The data ->
──────────

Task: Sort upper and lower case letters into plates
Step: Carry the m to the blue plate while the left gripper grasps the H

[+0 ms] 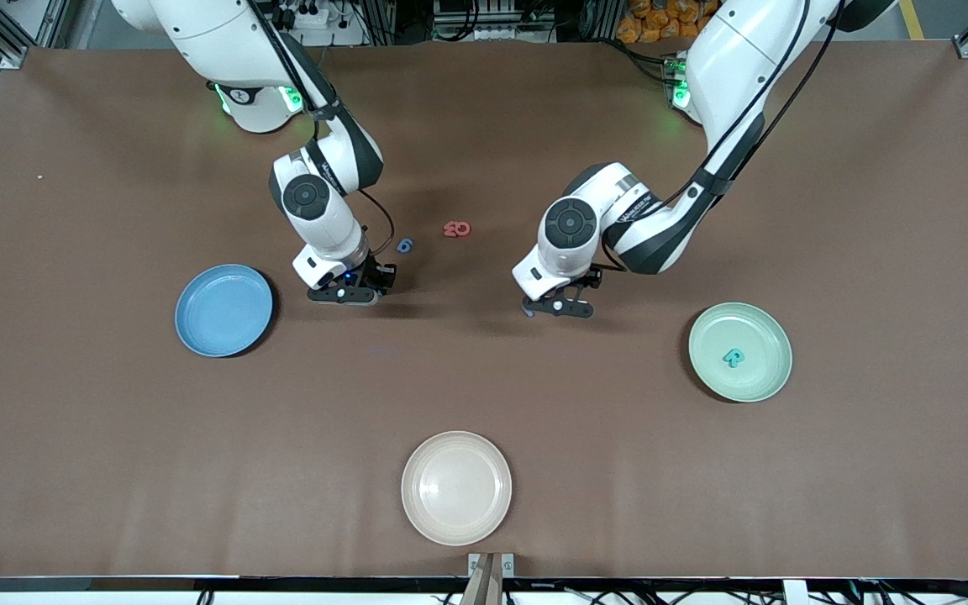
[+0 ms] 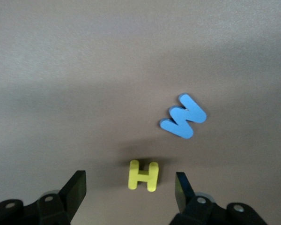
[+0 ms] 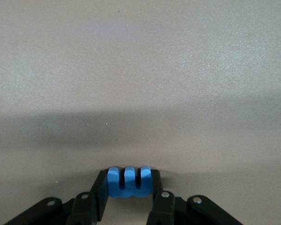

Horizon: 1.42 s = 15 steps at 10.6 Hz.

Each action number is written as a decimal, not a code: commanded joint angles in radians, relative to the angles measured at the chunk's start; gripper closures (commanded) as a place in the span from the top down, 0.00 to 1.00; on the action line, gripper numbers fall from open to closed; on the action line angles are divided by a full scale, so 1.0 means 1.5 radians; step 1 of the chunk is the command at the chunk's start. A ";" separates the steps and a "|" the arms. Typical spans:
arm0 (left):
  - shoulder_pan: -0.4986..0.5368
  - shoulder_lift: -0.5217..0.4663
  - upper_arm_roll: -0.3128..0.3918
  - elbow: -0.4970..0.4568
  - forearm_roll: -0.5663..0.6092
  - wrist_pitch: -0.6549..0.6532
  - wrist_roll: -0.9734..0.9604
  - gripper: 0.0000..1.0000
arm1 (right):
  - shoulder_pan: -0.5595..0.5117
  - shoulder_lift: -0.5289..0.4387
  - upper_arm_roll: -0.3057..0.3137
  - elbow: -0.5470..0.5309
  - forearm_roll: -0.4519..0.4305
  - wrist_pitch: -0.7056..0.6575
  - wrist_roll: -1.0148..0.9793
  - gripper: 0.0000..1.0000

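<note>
My right gripper (image 3: 129, 187) is shut on a blue lowercase m (image 3: 129, 182), low at the table beside the blue plate (image 1: 223, 309). The left gripper (image 2: 131, 192) stands open near the table's middle, one finger on each side of a yellow H (image 2: 144, 176) that lies flat, touching neither. A blue M (image 2: 183, 117) lies just past the H. A teal R (image 1: 733, 358) rests in the pale green plate (image 1: 757, 332). A blue g (image 1: 404, 245) and two red letters (image 1: 456, 228) lie between the arms, farther from the front camera.
A cream-white plate (image 1: 456, 487) sits near the table's front edge, in the middle. The brown table cover (image 1: 114, 437) stretches wide around all three plates.
</note>
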 commanded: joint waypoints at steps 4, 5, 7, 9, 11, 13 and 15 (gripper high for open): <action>-0.003 0.011 0.000 -0.024 0.034 0.032 -0.031 0.72 | -0.006 0.003 -0.035 0.091 -0.078 -0.198 -0.007 0.16; -0.003 0.011 0.000 -0.024 0.035 0.031 -0.032 0.71 | -0.020 0.006 -0.040 0.125 -0.089 -0.262 -0.036 0.12; -0.004 0.018 0.000 -0.022 0.035 0.032 -0.040 0.68 | -0.063 0.010 -0.039 0.164 -0.089 -0.334 -0.118 0.10; -0.005 0.019 0.000 -0.022 0.038 0.032 -0.044 0.63 | -0.096 0.004 -0.039 0.163 -0.089 -0.345 -0.189 0.07; -0.004 0.022 0.000 -0.020 0.038 0.031 -0.044 0.45 | -0.133 0.001 -0.039 0.162 -0.089 -0.366 -0.301 0.01; -0.003 0.017 0.000 -0.018 0.038 0.030 -0.043 0.12 | -0.151 -0.007 -0.045 0.151 -0.102 -0.382 -0.373 0.00; 0.009 0.002 0.000 -0.017 0.038 0.022 -0.043 0.00 | -0.197 -0.007 -0.048 0.147 -0.107 -0.380 -0.469 0.00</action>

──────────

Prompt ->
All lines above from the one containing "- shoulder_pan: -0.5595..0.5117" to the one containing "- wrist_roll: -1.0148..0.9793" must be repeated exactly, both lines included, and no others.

Problem solution ->
  - shoulder_pan: -0.5595..0.5117
  - shoulder_lift: -0.5289..0.4387
  - upper_arm_roll: -0.3057..0.3137
  - elbow: -0.5470..0.5309
  - forearm_roll: -0.4519..0.4305
  - wrist_pitch: -0.7056..0.6575
  - wrist_roll: -1.0148..0.9793

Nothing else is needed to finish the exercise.